* **Task objective**
Look for the word "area" in the records, and copy each line where it appears.

Given records Start Marker

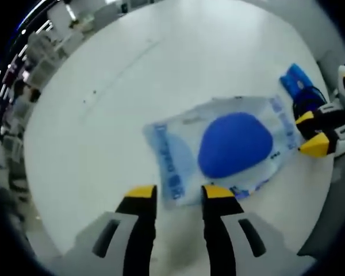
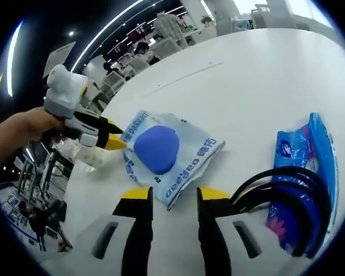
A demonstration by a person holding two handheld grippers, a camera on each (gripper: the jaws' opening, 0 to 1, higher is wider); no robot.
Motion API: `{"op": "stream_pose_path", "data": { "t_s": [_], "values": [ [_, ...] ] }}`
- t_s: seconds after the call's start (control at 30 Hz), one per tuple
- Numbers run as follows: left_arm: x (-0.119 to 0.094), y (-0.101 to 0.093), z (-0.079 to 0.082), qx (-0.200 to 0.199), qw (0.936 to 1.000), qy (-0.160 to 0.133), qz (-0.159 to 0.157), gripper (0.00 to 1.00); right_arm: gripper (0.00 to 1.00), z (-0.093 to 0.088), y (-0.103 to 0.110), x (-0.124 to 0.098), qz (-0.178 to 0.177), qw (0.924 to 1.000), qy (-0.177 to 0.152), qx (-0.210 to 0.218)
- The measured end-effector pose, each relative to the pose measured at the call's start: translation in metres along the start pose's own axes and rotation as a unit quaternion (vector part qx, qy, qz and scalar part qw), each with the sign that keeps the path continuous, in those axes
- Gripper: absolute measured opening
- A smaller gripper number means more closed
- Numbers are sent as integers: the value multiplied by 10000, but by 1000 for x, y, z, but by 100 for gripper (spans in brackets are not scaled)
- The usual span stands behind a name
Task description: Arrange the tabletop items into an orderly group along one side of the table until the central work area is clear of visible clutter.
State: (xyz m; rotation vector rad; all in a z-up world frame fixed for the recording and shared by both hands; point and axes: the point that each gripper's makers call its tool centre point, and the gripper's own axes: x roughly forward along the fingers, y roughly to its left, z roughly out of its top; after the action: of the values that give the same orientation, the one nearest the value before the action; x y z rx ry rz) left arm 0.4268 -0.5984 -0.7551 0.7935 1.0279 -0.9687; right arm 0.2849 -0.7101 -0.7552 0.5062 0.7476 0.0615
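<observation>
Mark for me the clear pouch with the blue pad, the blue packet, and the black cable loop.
clear pouch [image 2: 172, 158]: right gripper view, on its printed lower edge.
blue packet [image 2: 302, 150]: right gripper view, on its printed face.
black cable loop [image 2: 276, 187]: right gripper view, on the upper arc.

The worktop [image 1: 161, 75] is a smooth white surface with a faint satin sheen. At its middle lies a packet [image 1: 218, 149] of thin, clear, crinkled plastic film, slightly glossy, printed in blue, with a matt blue rounded piece [image 1: 236, 144] showing through it. At four o'clock in the right gripper view a blue pouch [image 2: 302, 155] of shiny printed plastic is creased, and smooth black cable loops [image 2: 282, 195] rest on it. The fingers [image 2: 141, 230] look like matt black plastic with yellow tips.
</observation>
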Motion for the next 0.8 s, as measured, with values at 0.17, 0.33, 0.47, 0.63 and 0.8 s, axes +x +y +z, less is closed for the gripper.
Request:
{"op": "stream_pose_path", "data": {
  "t_s": [0.17, 0.33, 0.47, 0.63, 0.8],
  "values": [
    [5, 0, -4, -151, 9998, 114, -39, 22, 22, -1, 0, 5, 10, 9999, 25, 106],
    [6, 0, -6, -374, 9992, 155, 3, 19, 10, -4, 2, 8, 27, 9998, 84, 197],
    [5, 1, -8, -618, 9978, 202, 94, 6, 6, -5, 0, 9, -21, 9995, 68, 323],
    [3, -2, -11, -543, 9982, 246, 113, 1, 3, -3, -2, 4, -13, 9989, 29, 476],
    [-1, -8, -11, -513, 9984, 234, 46, 0, 1, 0, -1, -2, -9, 9986, -29, 536]
  ]
}}
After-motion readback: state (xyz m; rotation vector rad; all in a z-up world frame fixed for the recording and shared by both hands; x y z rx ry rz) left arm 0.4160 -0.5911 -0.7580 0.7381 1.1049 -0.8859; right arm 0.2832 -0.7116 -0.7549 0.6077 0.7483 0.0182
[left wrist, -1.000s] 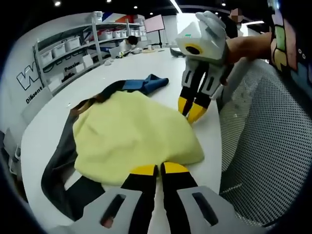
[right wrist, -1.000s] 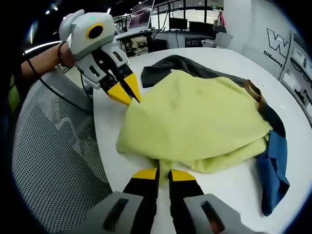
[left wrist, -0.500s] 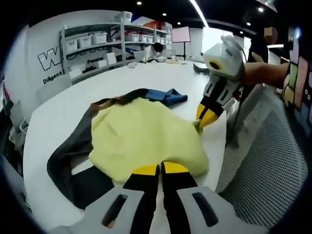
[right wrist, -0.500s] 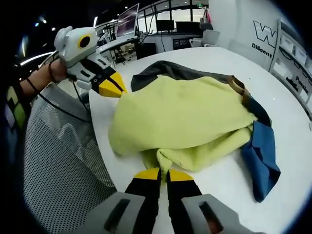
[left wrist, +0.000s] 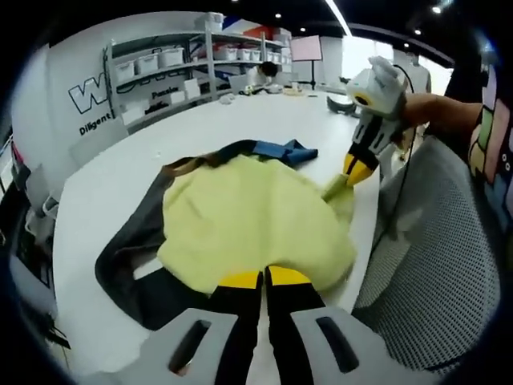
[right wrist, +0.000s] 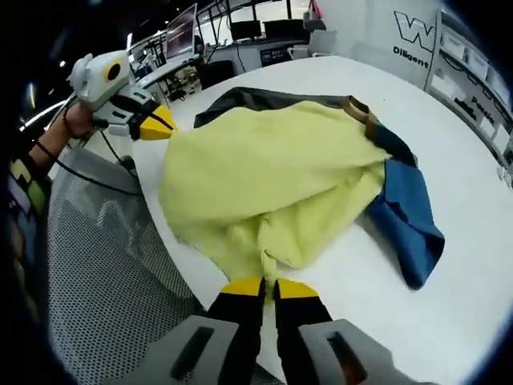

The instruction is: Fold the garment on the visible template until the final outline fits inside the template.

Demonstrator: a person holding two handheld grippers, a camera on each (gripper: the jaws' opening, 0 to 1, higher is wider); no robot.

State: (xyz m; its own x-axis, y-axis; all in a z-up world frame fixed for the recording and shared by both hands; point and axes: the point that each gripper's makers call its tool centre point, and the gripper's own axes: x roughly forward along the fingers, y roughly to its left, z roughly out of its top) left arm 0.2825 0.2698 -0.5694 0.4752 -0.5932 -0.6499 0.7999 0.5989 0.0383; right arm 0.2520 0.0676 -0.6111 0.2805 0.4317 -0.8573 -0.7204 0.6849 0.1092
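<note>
A garment with a pale yellow body, a dark grey sleeve and a blue sleeve lies on the white table. My left gripper is shut on the yellow hem at the near edge. In the left gripper view my right gripper pinches another hem corner at the upper right. In the right gripper view my right gripper is shut on a bunched yellow fold, the blue sleeve trails to the right, and my left gripper grips the far hem corner.
A grey mesh chair back stands beside the table edge, also in the right gripper view as mesh chair. Shelves with bins line the far wall. A person sits at the far end of the table.
Both grippers have drawn apart along the hem, which is now stretched and lifted between them. The yellow body has slid toward the table edge.
</note>
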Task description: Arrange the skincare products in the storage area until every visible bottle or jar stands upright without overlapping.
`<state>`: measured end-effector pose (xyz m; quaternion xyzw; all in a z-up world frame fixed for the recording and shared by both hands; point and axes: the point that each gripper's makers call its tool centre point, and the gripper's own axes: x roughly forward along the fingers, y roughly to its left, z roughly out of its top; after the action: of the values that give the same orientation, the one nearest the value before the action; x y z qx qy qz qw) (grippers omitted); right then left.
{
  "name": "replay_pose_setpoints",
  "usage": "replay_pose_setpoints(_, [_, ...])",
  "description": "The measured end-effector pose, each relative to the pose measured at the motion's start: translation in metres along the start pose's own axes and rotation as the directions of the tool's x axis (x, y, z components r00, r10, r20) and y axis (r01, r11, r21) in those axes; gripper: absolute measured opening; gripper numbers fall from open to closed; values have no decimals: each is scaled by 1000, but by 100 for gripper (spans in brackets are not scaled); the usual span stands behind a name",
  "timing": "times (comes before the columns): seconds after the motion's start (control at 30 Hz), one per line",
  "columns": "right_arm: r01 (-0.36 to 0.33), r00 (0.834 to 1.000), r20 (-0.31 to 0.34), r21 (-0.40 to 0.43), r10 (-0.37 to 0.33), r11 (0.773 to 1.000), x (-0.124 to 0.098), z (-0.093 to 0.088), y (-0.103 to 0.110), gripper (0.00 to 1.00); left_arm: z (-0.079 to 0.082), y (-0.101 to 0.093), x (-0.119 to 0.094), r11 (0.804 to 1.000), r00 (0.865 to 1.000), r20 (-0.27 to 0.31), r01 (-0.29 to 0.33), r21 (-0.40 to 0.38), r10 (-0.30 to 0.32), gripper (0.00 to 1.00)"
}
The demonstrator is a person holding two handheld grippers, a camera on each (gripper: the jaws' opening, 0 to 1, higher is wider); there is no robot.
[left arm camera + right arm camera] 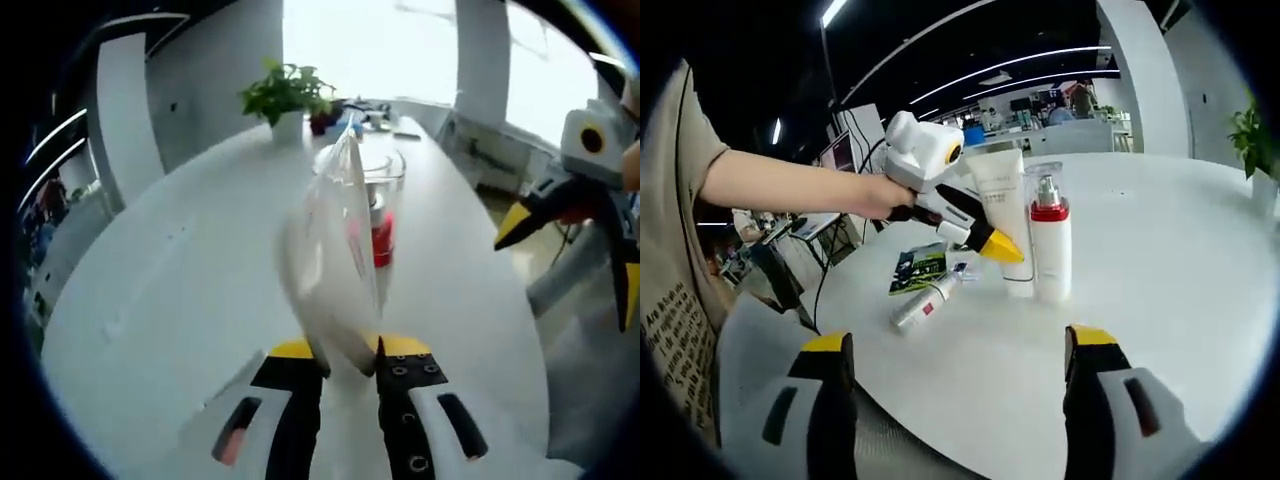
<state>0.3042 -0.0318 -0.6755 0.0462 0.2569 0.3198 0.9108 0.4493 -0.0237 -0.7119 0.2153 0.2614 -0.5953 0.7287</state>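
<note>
My left gripper [347,350] is shut on the lower end of a tall white tube [325,270], which looks blurred and close to upright. Just behind the tube stands a white bottle [383,235] with a red collar and a clear cap. In the right gripper view the white tube [1008,190] stands touching that bottle [1051,250], with the left gripper [998,247] at its side, held by a hand. A small tube [923,303] lies flat on the table to the left. My right gripper [958,345] is wide open, holding nothing, well short of the products. The right gripper [572,265] hovers off the table's right edge.
The round white table [180,280] carries a potted plant [285,95] and small items at its far end. A printed leaflet [918,268] lies beside the fallen tube. A person's arm [790,185] reaches in from the left. The table edge [970,420] curves just before my right jaws.
</note>
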Motion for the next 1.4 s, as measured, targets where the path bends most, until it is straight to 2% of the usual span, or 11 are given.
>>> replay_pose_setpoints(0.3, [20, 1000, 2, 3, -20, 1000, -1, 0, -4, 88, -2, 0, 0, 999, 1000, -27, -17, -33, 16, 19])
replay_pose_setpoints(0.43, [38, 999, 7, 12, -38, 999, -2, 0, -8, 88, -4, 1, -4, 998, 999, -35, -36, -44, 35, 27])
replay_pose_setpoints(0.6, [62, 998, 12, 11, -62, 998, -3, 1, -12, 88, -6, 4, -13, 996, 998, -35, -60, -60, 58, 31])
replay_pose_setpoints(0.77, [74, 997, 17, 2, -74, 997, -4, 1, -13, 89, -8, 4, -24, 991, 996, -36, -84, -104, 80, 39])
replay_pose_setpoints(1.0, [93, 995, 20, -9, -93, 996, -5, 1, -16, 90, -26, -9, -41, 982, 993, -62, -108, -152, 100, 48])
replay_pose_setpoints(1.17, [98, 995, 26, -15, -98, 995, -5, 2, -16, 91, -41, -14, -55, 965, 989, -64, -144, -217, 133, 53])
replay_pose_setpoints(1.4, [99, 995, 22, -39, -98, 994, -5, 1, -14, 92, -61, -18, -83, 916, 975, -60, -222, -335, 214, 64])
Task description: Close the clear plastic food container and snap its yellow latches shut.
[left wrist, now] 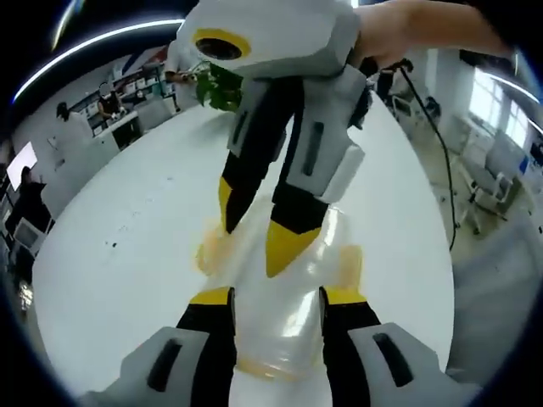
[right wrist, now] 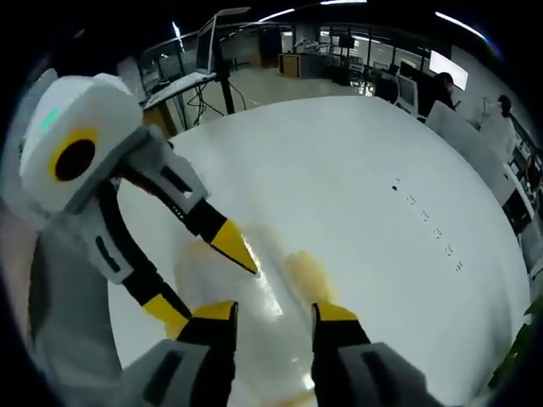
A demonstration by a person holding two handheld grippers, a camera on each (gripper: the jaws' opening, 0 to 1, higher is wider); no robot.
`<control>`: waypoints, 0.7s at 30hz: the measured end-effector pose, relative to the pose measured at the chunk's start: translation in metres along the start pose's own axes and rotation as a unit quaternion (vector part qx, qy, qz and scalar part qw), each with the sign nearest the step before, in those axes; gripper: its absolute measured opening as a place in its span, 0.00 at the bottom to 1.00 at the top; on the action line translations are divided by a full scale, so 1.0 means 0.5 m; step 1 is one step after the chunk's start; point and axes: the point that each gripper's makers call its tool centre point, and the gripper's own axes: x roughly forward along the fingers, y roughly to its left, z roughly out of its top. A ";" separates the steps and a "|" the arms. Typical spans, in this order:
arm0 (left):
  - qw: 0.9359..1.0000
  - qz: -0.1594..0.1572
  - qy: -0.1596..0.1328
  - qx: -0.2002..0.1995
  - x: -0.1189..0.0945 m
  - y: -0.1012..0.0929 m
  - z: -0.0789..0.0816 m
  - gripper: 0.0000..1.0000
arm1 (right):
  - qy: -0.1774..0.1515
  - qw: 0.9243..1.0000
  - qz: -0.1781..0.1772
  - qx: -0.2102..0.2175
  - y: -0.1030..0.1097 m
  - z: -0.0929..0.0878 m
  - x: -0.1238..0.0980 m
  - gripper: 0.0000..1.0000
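Note:
The clear plastic container (left wrist: 284, 326) lies on the white table (left wrist: 127, 237) with its lid down, and pale yellow latches (left wrist: 209, 254) show at its sides. My left gripper (left wrist: 278, 298) is open, its jaws straddling the container's near end. My right gripper (left wrist: 259, 233) reaches down from the far side, open, one yellow tip on the lid and the other by the left latch. In the right gripper view the container (right wrist: 271, 297) lies between the jaws of my right gripper (right wrist: 273, 311), a yellow latch (right wrist: 304, 270) shows ahead, and the left gripper (right wrist: 204, 284) comes in from the left.
A green plant (left wrist: 219, 85) stands at the table's far edge. Small dark marks (right wrist: 428, 222) dot the tabletop (right wrist: 365, 161). Desks, screens and people (left wrist: 32, 203) fill the room beyond the table. A cable (left wrist: 437, 144) trails off to the right.

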 end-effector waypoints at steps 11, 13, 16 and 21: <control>0.996 -0.032 0.010 0.082 0.013 -0.045 -0.005 0.52 | 0.023 0.999 0.026 -0.022 -0.006 0.002 0.020 0.42; 0.994 -0.026 0.023 0.101 0.020 -0.046 -0.015 0.52 | 0.022 0.999 0.035 -0.023 -0.002 0.003 0.024 0.43; 0.986 0.000 0.022 0.165 0.025 -0.038 -0.016 0.50 | 0.025 0.998 0.046 -0.015 -0.003 0.006 0.029 0.44; 0.986 -0.001 0.006 0.164 0.027 -0.036 -0.019 0.49 | 0.044 0.997 0.070 -0.010 -0.003 0.007 0.037 0.46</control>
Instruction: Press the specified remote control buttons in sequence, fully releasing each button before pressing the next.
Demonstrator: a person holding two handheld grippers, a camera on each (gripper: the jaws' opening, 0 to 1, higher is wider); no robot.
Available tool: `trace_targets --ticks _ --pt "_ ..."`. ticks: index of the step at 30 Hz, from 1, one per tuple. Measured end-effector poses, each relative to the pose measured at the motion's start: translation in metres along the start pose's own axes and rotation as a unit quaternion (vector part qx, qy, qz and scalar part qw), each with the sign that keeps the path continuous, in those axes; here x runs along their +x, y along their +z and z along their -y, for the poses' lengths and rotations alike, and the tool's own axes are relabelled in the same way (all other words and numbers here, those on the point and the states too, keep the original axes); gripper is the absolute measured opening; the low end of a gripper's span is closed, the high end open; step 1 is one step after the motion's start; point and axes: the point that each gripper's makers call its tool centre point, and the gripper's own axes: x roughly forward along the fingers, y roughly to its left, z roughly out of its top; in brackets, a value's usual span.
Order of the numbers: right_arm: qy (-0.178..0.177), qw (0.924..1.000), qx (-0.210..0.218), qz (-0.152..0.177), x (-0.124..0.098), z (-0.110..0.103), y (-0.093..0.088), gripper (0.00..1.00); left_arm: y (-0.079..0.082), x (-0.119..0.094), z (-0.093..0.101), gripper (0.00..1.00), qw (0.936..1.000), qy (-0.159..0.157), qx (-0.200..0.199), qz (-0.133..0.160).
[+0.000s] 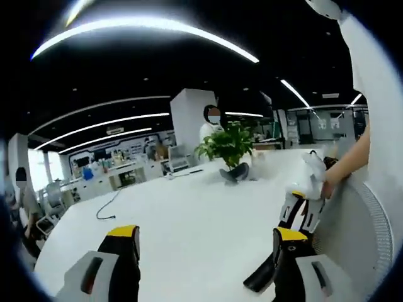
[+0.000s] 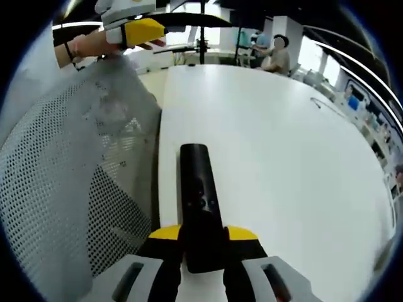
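R gripper (image 2: 203, 242) fingers pinch black remote (image 2: 200, 204) over white worktop (image 2: 277, 157). L gripper (image 1: 204, 242) fingers spread, nothing between; potted plant (image 1: 228, 146) beyond.

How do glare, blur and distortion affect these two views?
Left gripper view: ceiling light strips glare and bow with fisheye; plant fairly sharp. Right gripper view: remote sharp but dark, buttons barely legible; white table bright, its edge curved.
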Motion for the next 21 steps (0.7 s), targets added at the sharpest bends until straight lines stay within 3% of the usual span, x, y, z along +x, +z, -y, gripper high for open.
trace_targets --ticks 6,11,13,15,17,21 --pt "-0.002 1.0 0.002 0.001 0.0 0.0 0.0 0.22 -0.006 -0.013 -0.007 1.0 0.9983 0.032 -0.044 0.022" --pt "-0.004 0.9999 0.003 0.009 0.001 0.0 0.002 0.22 0.011 -0.019 -0.005 1.0 0.9923 0.044 -0.066 0.095" --pt "-0.005 0.9999 0.003 0.01 0.001 0.0 0.002 0.22 0.012 -0.02 -0.006 1.0 0.9929 0.052 -0.045 0.097" --pt "-0.005 0.9999 0.002 0.009 0.001 0.0 0.003 0.22 0.012 -0.023 -0.015 1.0 0.9917 0.09 0.001 0.092" --pt "-0.005 0.9999 0.002 0.009 0.002 0.0 0.003 0.22 0.009 -0.026 -0.023 1.0 0.9887 0.12 0.014 0.089" --pt "-0.006 0.9999 0.005 0.009 0.002 0.0 0.003 0.22 -0.005 -0.027 -0.039 1.0 0.9824 0.172 0.055 0.046"
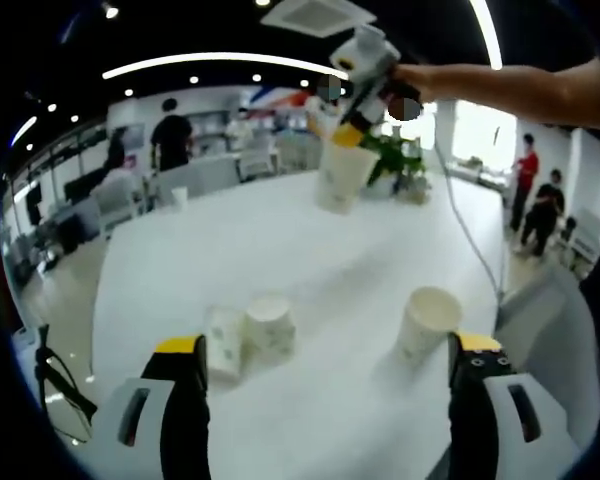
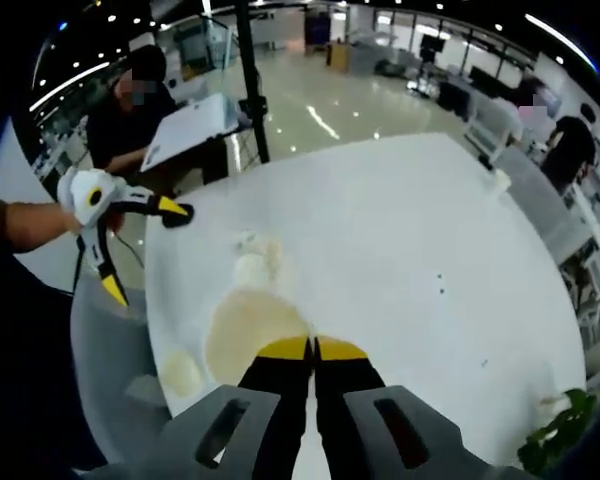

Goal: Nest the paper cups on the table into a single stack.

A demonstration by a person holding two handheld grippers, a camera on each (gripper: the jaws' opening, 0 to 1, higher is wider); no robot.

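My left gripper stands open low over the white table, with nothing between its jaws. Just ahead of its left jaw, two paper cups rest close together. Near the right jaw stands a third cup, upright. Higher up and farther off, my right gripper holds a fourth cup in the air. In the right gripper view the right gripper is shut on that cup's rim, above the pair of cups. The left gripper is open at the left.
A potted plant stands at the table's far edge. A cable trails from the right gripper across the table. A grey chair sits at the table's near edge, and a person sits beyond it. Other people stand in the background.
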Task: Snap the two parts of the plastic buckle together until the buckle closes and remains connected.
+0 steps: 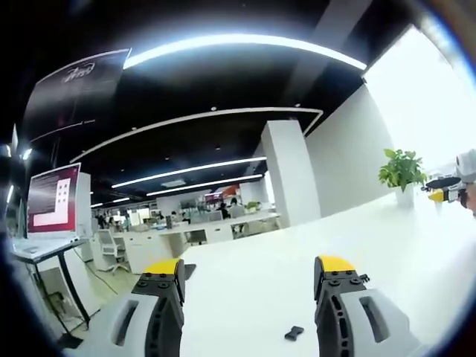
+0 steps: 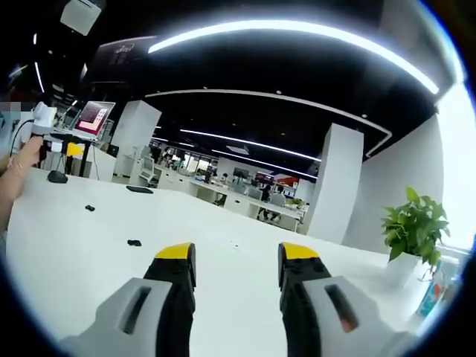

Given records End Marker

* **Output below**
Task description: Arrange the tabletop items into an orderly group along one side of the table until the central work area is clear of visible clutter.
Task description: Arrange the skincare products in the storage area until every visible bottle or jar stands upright without overlapping.

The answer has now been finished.